Drew Neisser
CEO @ CMO Huddles | Podcast host for B2B CMOs | Flocking Awesome CMO Coach + CMO Community Leader | AdAge CMO columnist | author Renegade Marketing | Penguin-in-Chief
insights“You’ll be reporting to 10K, our AI VP of Marketing,” claimed Jason M. Lemkin to the SaaStr audience. Did jaws drop? Mine certainly did.
Bot meets boss.
A human reporting to an AI agent sounds like the first act of a bad sci-fi comedy. One where the marketing team starts every Monday by asking, “Does the algorithm seem mad at us?”
I hate this idea. And yet, dismissing it would be a mistake.
To his credit, on his podcast after SaaStr, Lemkin also admitted that 10K is “NOT really a VP of marketing yet.” More like a replacement for marketing analysts, ops coordinators, and junior content marketers. The title may be wrong. The direction is not.
Agents are coming for the busywork.
AI agents will change knowledge work. Radically. Permanently. Probably weirdly. They’ll run reports, clean lists, draft emails, personalize follow-ups, monitor campaigns, update systems, summarize meetings, build landing pages, query databases, and replace a shocking amount of “can someone just take care of this?” work.
Have at it, 10K.
Some of this work should be run by bots: low-risk, internal, repetitive, measurable, operational work that doesn’t require a human to read the room or carry the relationship.
But marketing leadership is different. Great marketing is not just output, testing subject lines, summarizing calls, or generating 47 LinkedIn post options before breakfast.
Marketing still needs a pulse.
Great marketing is about seeing what others miss and connecting the unconnected. It’s walking a trade show floor, overhearing a throwaway comment, and realizing it’s the missing link in your positioning. It’s sitting in a tense executive meeting and noticing that the real objection isn’t in the words being spoken. It’s knowing when the data is technically right and strategically useless.

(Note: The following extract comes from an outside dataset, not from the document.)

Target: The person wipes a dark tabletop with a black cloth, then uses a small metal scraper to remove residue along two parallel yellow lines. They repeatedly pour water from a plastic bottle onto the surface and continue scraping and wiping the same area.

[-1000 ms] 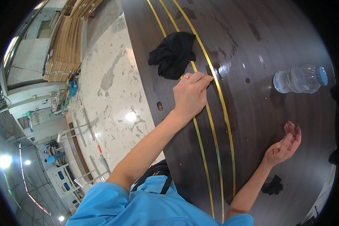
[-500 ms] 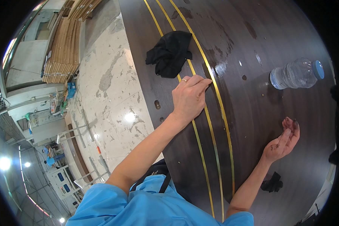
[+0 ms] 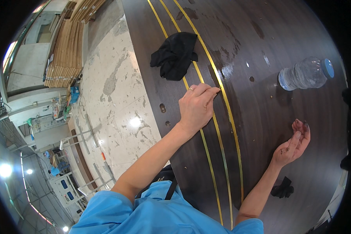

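Note:
A dark wood-grain panel (image 3: 257, 109) lies under both hands, with three narrow yellow strips (image 3: 231, 113) running along it. My left hand (image 3: 197, 106) is closed in a pinch, its fingertips at the rightmost strip; whatever they hold is too small or hidden to make out. Just beyond that hand, a crumpled black cloth (image 3: 174, 55) lies across the other two strips. Over the right part of the panel, my right hand (image 3: 289, 149) is loosely curled and turned up, with dark smudges on the fingers and nothing visible in it.
A clear plastic bottle with a blue cap (image 3: 305, 74) lies on its side at the right. A small black scrap (image 3: 282, 188) sits near my right forearm. Wet patches (image 3: 227, 71) mark the panel. Left of its edge is a scuffed pale floor (image 3: 117, 89), with stacked brown boards (image 3: 65, 52) beyond.
My left hand has slid slightly toward me along the rightmost strip, still pinched. My right hand stays almost where it was.

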`<state>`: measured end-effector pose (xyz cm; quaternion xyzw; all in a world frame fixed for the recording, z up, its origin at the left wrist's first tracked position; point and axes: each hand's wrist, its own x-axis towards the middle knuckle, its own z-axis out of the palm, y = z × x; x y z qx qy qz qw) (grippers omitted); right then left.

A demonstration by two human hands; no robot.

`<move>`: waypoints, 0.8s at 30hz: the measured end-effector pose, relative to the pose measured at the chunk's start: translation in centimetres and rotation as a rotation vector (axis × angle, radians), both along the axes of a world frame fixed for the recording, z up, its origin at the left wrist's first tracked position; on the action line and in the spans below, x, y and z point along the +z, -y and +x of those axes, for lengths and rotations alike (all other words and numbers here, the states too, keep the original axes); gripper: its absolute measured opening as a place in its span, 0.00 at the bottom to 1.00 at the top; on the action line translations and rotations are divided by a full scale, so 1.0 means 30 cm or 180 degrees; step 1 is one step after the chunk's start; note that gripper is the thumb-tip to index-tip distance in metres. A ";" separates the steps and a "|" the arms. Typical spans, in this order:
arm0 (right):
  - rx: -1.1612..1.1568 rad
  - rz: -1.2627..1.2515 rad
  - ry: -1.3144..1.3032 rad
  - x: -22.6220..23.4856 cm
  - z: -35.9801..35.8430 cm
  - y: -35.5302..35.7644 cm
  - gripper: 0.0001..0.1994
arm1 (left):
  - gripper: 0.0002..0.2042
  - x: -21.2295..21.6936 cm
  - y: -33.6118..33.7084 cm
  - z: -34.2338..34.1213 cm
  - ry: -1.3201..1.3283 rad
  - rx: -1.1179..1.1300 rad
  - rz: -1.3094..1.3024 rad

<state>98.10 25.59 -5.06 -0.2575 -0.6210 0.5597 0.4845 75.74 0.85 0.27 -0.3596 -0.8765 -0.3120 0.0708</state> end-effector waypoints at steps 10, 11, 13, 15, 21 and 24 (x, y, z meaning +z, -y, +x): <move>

Bots hear words. Leaders hear meaning.
Can AI help? Of course. AI can accelerate research, challenge assumptions, pressure-test messaging, find patterns, generate options, and expose blind spots. But it can’t build trust, sense hesitation, or know when the team is complying but not believing.
At least, not where it counts.
So the question is not whether AI will redesign your team. It will. The question is whether you will redesign your team first. Let agents own more of the execution layer, and let humans own more of the meaning layer. Less grunt work. More judgment.
Humanity is the strategy.
As teams get smaller and agents become more capable, the human traits that remain will matter even more: empathy, listening well, trust-building, and judgment.
Especially judgment: the ability to connect the unconnected, choose the idea worth owning, and know what not to do, even when the machine can do all of it.
Maybe one day a human will technically “report” to a bot. But the marketing leaders who win the agentic era won’t surrender leadership to machines. They’ll use machines to create more room for actual leadership.
Because the most human leaders will win the agentic era.